The reconstruction between *X*_{1} and *X*_{2} in the same layer of the Lorenz
96 system is also shown. There is an asymmetric causal relation (${\mathit{\rho}}_{{X}_{\mathrm{2}}\to {X}_{\mathrm{1}}}=\mathrm{0.37}$ and ${\mathit{\rho}}_{{X}_{\mathrm{1}}\to {X}_{\mathrm{2}}}=\mathrm{0.25})$
between *X*_{1} and *X*_{2}, and their linear correlation is very weak (see
Table 3). The RC gives a better result of reconstructing *X*_{1} from
*X*_{2} (nRMSE =0.13) than reconstructing *X*_{2} from *X*_{1}
(nRMSE =0.17). LSTM also has different results for the reconstructed
*X*_{1} and *X*_{2} (Table 3), where the quality of reconstructing from *X*_{1} to *X*_{2} (nRMSE =0.16) is better than reconstructing from
*X*_{2} to *X*_{1} (nRMSE =0.20). In this case, the reconstruction quality
of LSTM is worse than that of RC, and the reconstruction results by LSTM are
consistent with the indication of the CCM index. Chattopadhyay et al. (2020)
also suggests that LSTM performs worse than RC in some cases, and this might
be related to the use of a simple variant of the LSTM architecture. This
variant of LSTM was tested and it was found that the time-varying local mean
in time series would sometimes influence its performance. However, further
investigation is required for a deeper understanding of the real reason. In
this high-dimensional system, the reconstruction quality is also influenced
by the chosen explanatory variables: the quality of reconstructing *X*_{1}
from *Y*_{1, 1} is better than the quality of reconstructing *X*_{1} from
*X*_{2} through RC and LSTM (see Fig. 7b and c).

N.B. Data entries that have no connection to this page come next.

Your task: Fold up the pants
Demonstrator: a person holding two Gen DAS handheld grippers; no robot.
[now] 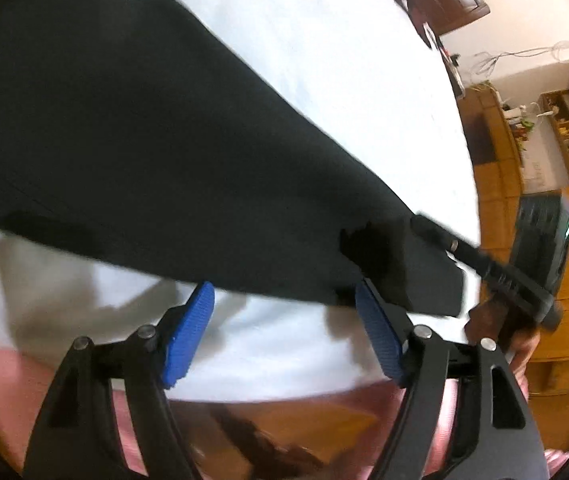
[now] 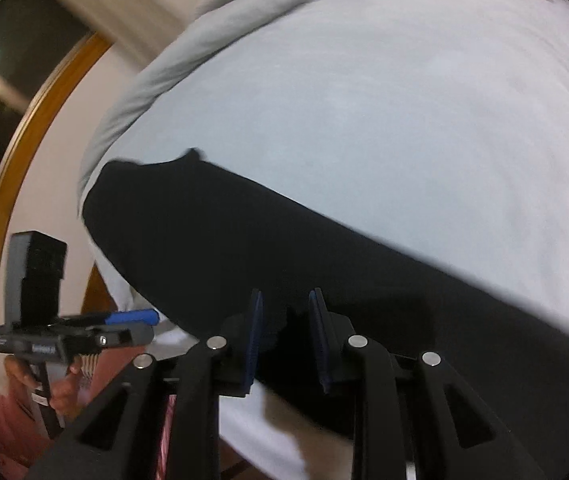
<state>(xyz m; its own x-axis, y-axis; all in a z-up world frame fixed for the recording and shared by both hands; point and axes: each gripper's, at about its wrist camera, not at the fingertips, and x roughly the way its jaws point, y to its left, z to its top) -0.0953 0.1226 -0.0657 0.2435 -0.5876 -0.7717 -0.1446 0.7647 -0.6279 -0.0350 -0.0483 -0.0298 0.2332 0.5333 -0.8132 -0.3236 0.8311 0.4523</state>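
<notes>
Pants [image 1: 144, 140], black and laid out flat on the white-sheeted bed [image 1: 344, 60], stretch as one long dark band across and ahead of both claws, the long axis running crosswise to each claw's pointing direction. The left gripper [image 1: 284, 332] stands wide open with nothing between its blue pads [image 1: 188, 336], its tips just short of the near edge of the cloth, which passes right in front of them. The right gripper [image 2: 284, 340] is narrowed to a small gap with dark cloth lying in and beneath that gap (whether the pads truly pinch it I cannot tell). Seen from the left wrist, the right gripper [image 1: 444, 244] sits at the narrow end of the band, so the right hand is nearer a hold; the left must advance slightly forward to reach the hem.
</notes>
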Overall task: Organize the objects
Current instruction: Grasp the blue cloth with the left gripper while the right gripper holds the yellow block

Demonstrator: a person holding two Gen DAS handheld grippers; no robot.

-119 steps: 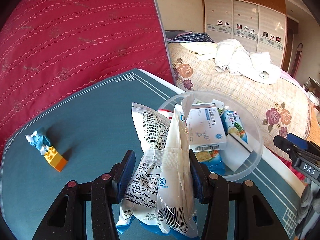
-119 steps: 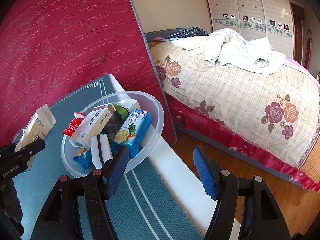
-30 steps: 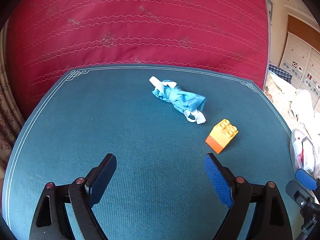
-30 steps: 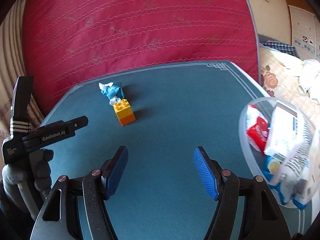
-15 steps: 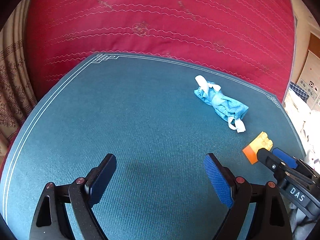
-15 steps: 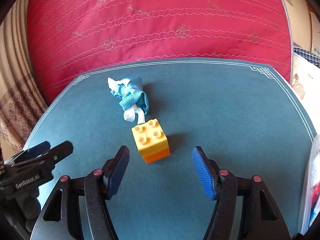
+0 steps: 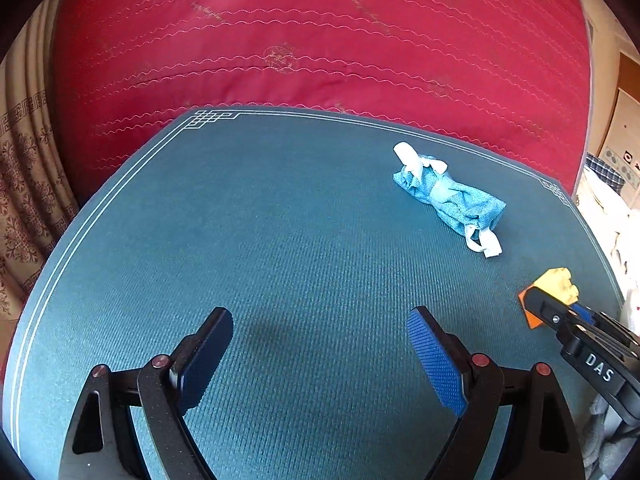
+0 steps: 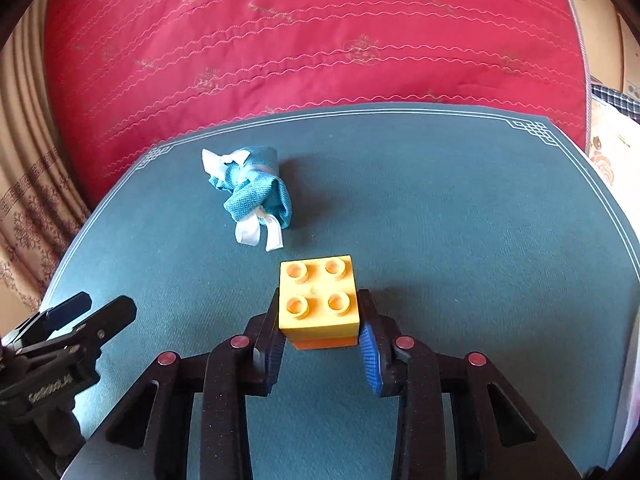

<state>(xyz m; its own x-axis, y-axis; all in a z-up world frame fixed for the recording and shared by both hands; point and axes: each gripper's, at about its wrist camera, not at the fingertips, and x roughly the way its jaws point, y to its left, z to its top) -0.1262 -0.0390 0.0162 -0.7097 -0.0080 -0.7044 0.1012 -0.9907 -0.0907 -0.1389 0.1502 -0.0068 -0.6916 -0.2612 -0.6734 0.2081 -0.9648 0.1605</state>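
Between right tongs (image 8: 320, 334) — yellow brick (image 8: 318, 300)

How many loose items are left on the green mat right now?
2: the yellow-and-orange block, pinched in the right tongs, and the blue cloth bundle just beyond it. Off-frame items may exist.

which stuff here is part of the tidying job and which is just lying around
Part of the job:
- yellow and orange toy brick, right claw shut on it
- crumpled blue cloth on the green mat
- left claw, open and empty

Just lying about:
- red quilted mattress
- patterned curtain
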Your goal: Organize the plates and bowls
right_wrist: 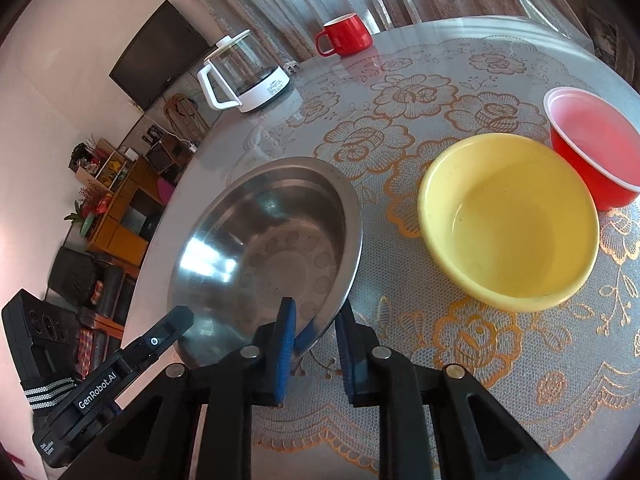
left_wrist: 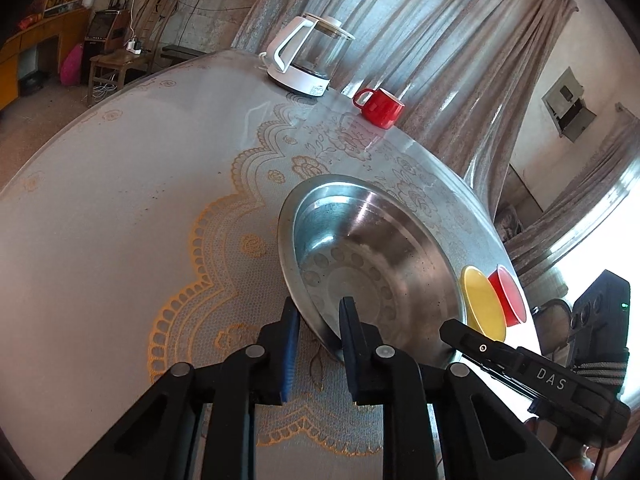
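Near the tabletop's (right_wrist: 460,352) front edge, I have both the left gripper (left_wrist: 319,322) and right gripper (right_wrist: 316,330) clamped on the steel basin's (right_wrist: 256,240) rim

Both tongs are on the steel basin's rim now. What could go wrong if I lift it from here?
1. Both left tongs and right tongs pinch only the thin rim of the basin, close together on its near side; it may tip or slip when lifted.
2. The yellow bowl and red bowl sit close beside it; a swing could knock them.
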`<state>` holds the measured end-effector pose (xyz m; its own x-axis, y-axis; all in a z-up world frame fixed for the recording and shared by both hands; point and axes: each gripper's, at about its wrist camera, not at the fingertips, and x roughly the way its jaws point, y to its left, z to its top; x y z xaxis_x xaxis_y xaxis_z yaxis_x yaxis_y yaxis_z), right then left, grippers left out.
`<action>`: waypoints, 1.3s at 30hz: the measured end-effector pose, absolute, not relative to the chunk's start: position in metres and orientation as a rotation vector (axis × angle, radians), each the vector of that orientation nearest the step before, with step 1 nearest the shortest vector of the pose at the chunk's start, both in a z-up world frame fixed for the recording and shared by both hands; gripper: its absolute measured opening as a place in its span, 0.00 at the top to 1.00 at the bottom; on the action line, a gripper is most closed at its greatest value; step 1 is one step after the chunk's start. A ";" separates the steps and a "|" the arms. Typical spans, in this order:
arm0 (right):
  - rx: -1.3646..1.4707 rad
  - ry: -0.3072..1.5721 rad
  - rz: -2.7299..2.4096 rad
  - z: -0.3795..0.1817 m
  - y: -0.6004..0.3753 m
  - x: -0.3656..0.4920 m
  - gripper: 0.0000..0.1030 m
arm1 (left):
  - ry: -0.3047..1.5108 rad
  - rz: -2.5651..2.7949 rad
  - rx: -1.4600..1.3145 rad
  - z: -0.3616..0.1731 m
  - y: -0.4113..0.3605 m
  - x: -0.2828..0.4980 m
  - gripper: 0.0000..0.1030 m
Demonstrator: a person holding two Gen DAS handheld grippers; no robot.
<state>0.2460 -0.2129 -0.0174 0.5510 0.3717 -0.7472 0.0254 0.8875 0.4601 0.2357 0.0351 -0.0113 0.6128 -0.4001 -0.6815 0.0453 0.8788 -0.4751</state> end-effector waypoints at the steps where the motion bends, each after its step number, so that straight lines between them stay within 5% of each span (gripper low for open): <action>1: 0.448 0.977 0.222 -0.017 -0.211 0.243 0.81 | 0.877 -0.260 -0.442 -0.011 0.038 0.230 0.80; 31: 0.245 1.043 0.474 -0.014 -0.110 0.121 0.79 | 0.836 -0.179 -0.438 -0.007 0.117 0.044 0.72; 39: 0.323 0.969 0.499 0.002 -0.134 0.113 0.66 | 0.793 -0.135 -0.384 0.002 0.130 0.029 0.66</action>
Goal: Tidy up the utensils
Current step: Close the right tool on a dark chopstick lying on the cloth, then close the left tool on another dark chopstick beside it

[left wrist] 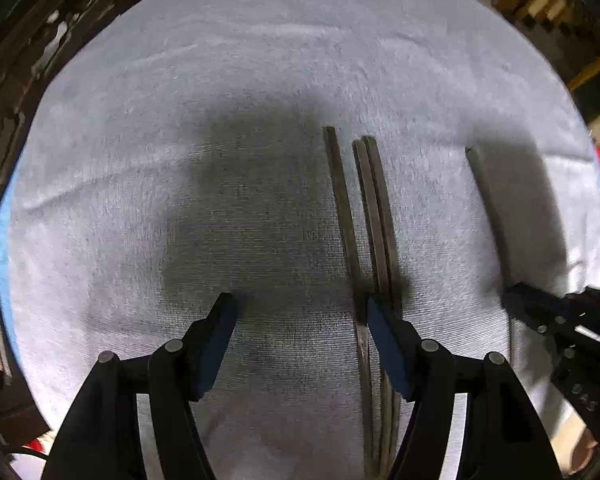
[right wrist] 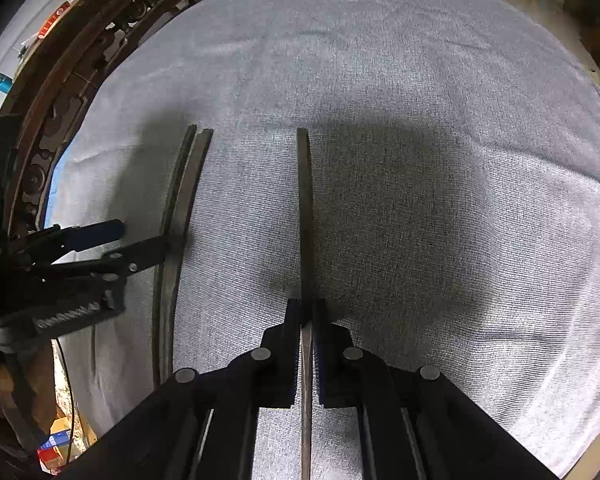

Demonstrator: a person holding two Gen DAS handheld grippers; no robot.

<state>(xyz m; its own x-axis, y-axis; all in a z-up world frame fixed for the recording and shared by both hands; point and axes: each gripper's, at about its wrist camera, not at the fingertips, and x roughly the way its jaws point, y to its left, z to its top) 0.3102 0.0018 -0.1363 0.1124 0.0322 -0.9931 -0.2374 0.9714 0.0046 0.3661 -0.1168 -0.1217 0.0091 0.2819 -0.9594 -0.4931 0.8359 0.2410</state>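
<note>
Left wrist view first: the big light grey-blue woven cloth (left wrist: 260, 80) covers pretty much the whole table, and I'd guess it's there so the metal doesn't slide or clatter. On it lie long thin dark metal utensil handles, all running roughly parallel away from the cameras, which looks like lining-up in progress. A touching pair of dark flat handles (left wrist: 378, 216) sits just beside a single dark flat handle (left wrist: 342, 208), with a narrow strip of cloth between them. Further right, well apart, is the lone dark handle (left wrist: 490, 200) that the other tool has.

Right wrist view shows that one best: the right gripper (right wrist: 306, 312) is clamped on the lone handle, pads squeezing its thin edges, handle pointing straight ahead down the middle. It's held low and about level with the cloth, probably so it can go down parallel with the rest.

Left gripper (left wrist: 300, 312) has its jaws spread wide, nothing between them. Its right finger (left wrist: 384, 332) hangs over the near part of the pair, tool angled down at the cloth; whether it actually touches them I can't tell.
</note>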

Besides, the number of the chosen explanatory variables also influences the
reconstruction quality. If more than one explanatory variable in the same
layer is used, the reconstruction of *X*_{1} from *X*_{2} can be greatly
improved (see Fig. 7b and c). For example, when all of *X*_{2}, *X*_{17}, and
*X*_{18} are acting as the explanatory variables, the nRMSE of reconstructed
*X*_{1} is reduced from 0.13 to 0.08 (Table 3). For both RC and LSTM,
the multivariable reconstruction reaches lower error than those from
unit-variable reconstruction.

In the above results, the CCM index is used to select explanatory variable
for RC and LSTM. Now we employ more variables to test the association
between the CCM index of the data and the performance of RC and LSTM. The
values of the CCM index are calculated between *X*_{1} and *X*_{2}, *X*_{3},
… , *X*_{18}; meanwhile, *X*_{1} is reconstructed
from *X*_{2}, *X*_{3}, … , *X*_{18}. We find a
significant correspondence between the nRMSE and the CCM index (Fig. 8) for
both RC and LSTM. Here we only use a simple LSTM architecture,
and there are many other variants of this architecture where the abnormal
point of LSTM in Fig. 8 might be reduced. The result of Fig. 8 reveals the
robust association between the CCM index and reconstruction quality in the
machine-learning frameworks of RC and LSTM. For other machine-learning
methods, such association deserves further investigation.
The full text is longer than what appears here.